> [WORK TO BE COMPLETED]:
Produce a copy of every line in the records that holds the string "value".

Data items
* * * * * * *
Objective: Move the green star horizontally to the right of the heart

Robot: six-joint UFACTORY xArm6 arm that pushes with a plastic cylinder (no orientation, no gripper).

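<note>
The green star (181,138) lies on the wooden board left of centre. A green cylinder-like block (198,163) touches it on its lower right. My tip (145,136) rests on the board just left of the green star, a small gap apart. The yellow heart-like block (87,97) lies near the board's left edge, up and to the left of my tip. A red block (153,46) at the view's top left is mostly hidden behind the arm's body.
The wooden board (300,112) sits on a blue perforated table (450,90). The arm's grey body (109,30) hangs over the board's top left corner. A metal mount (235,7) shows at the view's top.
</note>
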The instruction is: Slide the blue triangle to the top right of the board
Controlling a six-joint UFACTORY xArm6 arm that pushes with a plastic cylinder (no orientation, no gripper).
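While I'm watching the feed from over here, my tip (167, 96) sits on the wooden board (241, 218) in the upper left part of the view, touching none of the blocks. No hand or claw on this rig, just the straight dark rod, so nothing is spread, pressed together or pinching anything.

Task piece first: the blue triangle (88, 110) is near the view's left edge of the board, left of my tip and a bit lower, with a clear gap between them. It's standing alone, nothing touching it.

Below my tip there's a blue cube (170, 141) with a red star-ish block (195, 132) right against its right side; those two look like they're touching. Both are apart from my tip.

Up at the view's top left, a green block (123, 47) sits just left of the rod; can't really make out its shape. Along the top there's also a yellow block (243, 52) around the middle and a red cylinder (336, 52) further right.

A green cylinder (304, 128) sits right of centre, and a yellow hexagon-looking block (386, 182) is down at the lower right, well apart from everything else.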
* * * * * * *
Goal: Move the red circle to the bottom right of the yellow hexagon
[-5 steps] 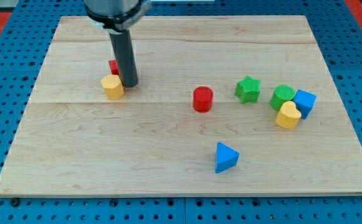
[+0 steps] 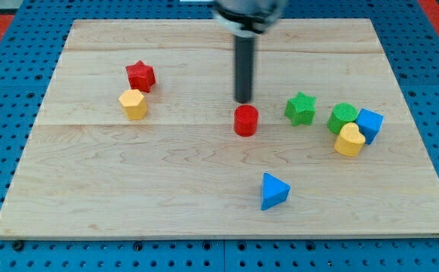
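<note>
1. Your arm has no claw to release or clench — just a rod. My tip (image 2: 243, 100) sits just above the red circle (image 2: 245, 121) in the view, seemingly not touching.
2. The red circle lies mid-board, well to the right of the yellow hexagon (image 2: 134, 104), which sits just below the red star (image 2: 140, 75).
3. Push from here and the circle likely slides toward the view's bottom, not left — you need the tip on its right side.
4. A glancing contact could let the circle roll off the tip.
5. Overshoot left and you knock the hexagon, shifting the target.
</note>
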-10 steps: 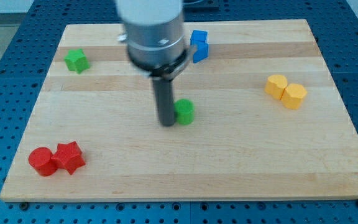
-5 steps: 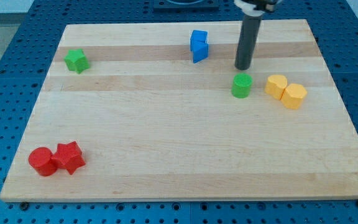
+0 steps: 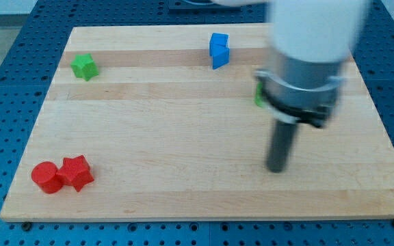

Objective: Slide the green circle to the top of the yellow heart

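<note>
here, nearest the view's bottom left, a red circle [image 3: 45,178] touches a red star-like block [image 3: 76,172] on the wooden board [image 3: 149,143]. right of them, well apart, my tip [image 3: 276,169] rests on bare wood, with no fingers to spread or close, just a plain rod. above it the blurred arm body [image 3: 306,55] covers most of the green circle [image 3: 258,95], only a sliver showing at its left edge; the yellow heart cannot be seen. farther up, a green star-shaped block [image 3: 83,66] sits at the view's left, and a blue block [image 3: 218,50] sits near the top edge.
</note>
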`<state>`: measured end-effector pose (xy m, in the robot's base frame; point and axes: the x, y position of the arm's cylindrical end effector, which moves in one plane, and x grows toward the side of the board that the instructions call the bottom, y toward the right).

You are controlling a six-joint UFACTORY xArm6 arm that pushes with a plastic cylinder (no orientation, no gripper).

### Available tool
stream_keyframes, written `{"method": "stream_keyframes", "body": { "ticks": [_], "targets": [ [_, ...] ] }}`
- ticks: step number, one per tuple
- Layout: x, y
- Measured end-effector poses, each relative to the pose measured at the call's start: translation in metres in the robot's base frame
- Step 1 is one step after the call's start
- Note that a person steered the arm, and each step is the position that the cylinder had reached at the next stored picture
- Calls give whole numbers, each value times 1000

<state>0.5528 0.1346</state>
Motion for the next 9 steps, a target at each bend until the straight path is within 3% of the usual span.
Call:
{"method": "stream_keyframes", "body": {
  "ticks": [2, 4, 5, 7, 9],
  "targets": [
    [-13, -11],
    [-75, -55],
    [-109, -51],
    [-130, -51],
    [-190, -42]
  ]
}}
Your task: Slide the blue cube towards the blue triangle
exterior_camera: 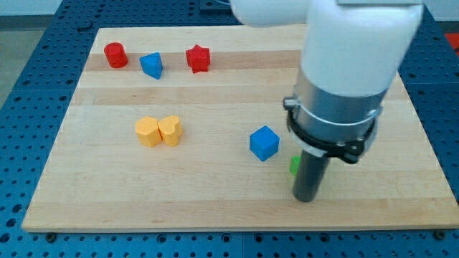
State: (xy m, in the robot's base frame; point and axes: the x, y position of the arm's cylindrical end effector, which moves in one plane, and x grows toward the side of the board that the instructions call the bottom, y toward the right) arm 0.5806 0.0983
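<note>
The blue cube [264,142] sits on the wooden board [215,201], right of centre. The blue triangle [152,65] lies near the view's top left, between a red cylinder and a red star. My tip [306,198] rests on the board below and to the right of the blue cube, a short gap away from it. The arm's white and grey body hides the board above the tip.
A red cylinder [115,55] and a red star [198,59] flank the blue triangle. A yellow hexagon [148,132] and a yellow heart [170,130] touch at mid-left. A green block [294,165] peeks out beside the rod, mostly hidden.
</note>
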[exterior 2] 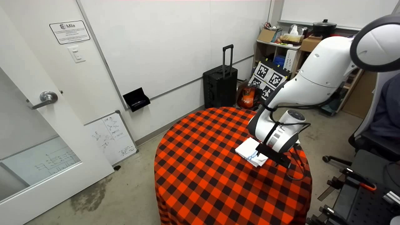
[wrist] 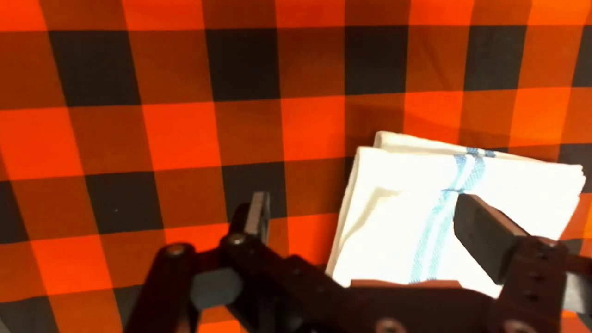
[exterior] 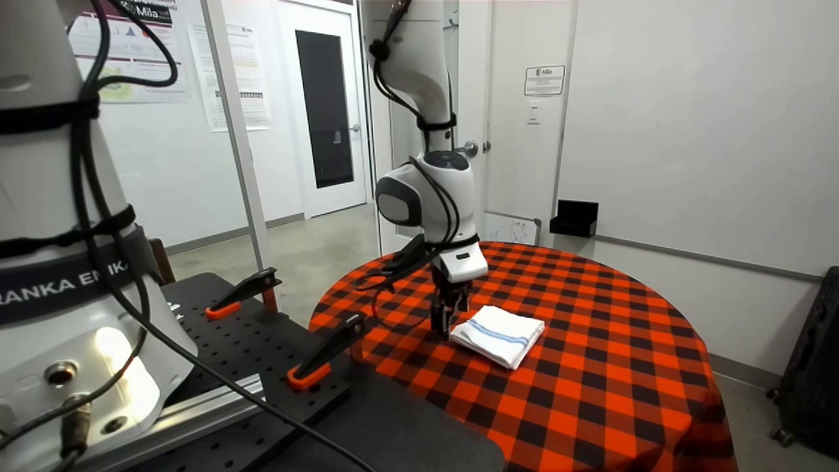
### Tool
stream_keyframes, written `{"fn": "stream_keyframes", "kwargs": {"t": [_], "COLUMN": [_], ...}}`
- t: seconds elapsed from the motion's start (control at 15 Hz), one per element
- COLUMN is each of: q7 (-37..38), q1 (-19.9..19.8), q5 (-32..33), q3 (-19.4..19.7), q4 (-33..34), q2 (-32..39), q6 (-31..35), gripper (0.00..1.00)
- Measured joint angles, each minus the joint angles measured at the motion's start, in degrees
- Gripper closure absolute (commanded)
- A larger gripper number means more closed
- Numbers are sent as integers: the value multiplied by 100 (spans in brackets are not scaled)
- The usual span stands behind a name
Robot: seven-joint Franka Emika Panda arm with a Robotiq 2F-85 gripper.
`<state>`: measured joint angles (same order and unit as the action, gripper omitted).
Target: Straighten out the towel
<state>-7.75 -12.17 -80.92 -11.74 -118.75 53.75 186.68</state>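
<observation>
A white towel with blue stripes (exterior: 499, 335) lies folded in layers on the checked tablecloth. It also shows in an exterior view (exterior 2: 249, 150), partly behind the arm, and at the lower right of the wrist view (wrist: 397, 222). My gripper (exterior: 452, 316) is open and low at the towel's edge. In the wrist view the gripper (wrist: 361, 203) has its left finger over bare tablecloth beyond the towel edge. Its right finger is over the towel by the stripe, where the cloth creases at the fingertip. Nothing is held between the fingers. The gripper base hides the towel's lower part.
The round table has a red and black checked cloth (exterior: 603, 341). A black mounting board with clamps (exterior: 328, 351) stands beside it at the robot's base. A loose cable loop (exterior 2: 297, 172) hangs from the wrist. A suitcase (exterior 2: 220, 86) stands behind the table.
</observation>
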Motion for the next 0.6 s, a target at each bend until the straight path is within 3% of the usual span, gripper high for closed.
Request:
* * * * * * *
> [RESULT OF THE EXERCISE]:
- Calls give whole numbers, each value times 1000
- Numbers are sent as integers: the value multiplied by 100 (spans in brackets are not scaled)

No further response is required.